Sounds like indenture.

Bilco
Bilco
November 12, 2017 12:49 pm

An excellent article as usual Mr. Gore. The average person has no idea what the Saudis move away from the US Dollar means. Particularly with the buying or not of US Debt. So with that….Does that not really leave but two options for America’s financial situation? If we choose to keep living this debt fueled illusion that is. I’m thinking that it is either faulting on the debt. Imagine those consequences. Or cutting a third of the US budget,and raising taxes by another third to get us out of this mess honestly. So who loses? The Military Industrial Complex,or the Free shit Army? Imagine those consequences. So the debt binge must continue.Until it can’t. I would think that the PTB have also imagined those consequences. Just my random thoughts…..

Anonymous
Anonymous
  Robert Gore
November 12, 2017 9:26 pm

Hi Robert my name is brian bailey author of individual vs the peoples I cant find your email.
Your about as random as a bullet heading down the barrel of a gun with 0% chance of missing your target. I read your book prime deceit & of course i loved it. I wrote a letter to disney & tom cruise productions about you & some of my own random thoughts id like to send to you. [email protected].

Big Dick
Big Dick
November 12, 2017 1:21 pm

The people that will lose, will be the people that have continued to lose, us. The middle class workers and people that make a paycheck from a job. The FED will continue to print money until the balloon explodes.

i forget
i forget
November 12, 2017 2:22 pm

Even wooden nickels are wood. What’s it mean to borrow fiat? Means nuts. As in insane. The biggest of big lies. Digits? Digitalis, foxgloves around the beating heart, congestive failure.

A. R. Wasem
A. R. Wasem
November 12, 2017 2:41 pm

Your usual cogent summary Robert. Would add that it’s a close question as to whether the most adroitly performed government activity is “borrowing” or “spending”. At the moment spending appears to me to be leading. Best Libertarian Regards.

Stucky
Stucky
November 12, 2017 3:17 pm

“Debt initially dazzles and deceives, then it disappoints, disillusions, devastates, and destroys.”

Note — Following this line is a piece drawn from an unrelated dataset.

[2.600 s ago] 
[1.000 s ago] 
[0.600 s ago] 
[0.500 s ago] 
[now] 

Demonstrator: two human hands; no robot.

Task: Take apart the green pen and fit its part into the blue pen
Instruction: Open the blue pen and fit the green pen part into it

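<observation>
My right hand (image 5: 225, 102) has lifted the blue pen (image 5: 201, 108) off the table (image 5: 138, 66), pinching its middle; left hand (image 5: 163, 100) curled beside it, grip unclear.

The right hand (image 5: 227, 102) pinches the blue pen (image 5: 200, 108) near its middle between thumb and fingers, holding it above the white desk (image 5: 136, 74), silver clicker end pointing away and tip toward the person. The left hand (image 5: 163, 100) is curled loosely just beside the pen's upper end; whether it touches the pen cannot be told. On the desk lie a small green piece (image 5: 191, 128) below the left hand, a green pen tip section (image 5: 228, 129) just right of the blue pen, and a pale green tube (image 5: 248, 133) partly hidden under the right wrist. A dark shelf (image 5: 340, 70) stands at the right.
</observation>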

OhGore! Thou odious observer of the obvious … obfuscating odiferous obstacles offered by our onerous One Obscene Owner — Da Fed!

Uncola
Uncola
November 12, 2017 3:45 pm

–Debt initially dazzles and deceives, then it disappoints, disillusions, devastates, and destroys… by DESIGN.

There. Fixed it for you. Excellent article. Thank you Robert.

Uncola
Uncola
  Uncola
November 12, 2017 4:07 pm

BTW – sometimes when I am not absolutely sure regarding the definition of a word, I will highlight it on my device and search the web. When I did this for the word “oleaginous” (in the last paragraph), on this particular device, it defaulted to Google and provided the definition along with a photo of Ted Cruz. WTF?! The hive mind on full display. It’s stranger than fiction.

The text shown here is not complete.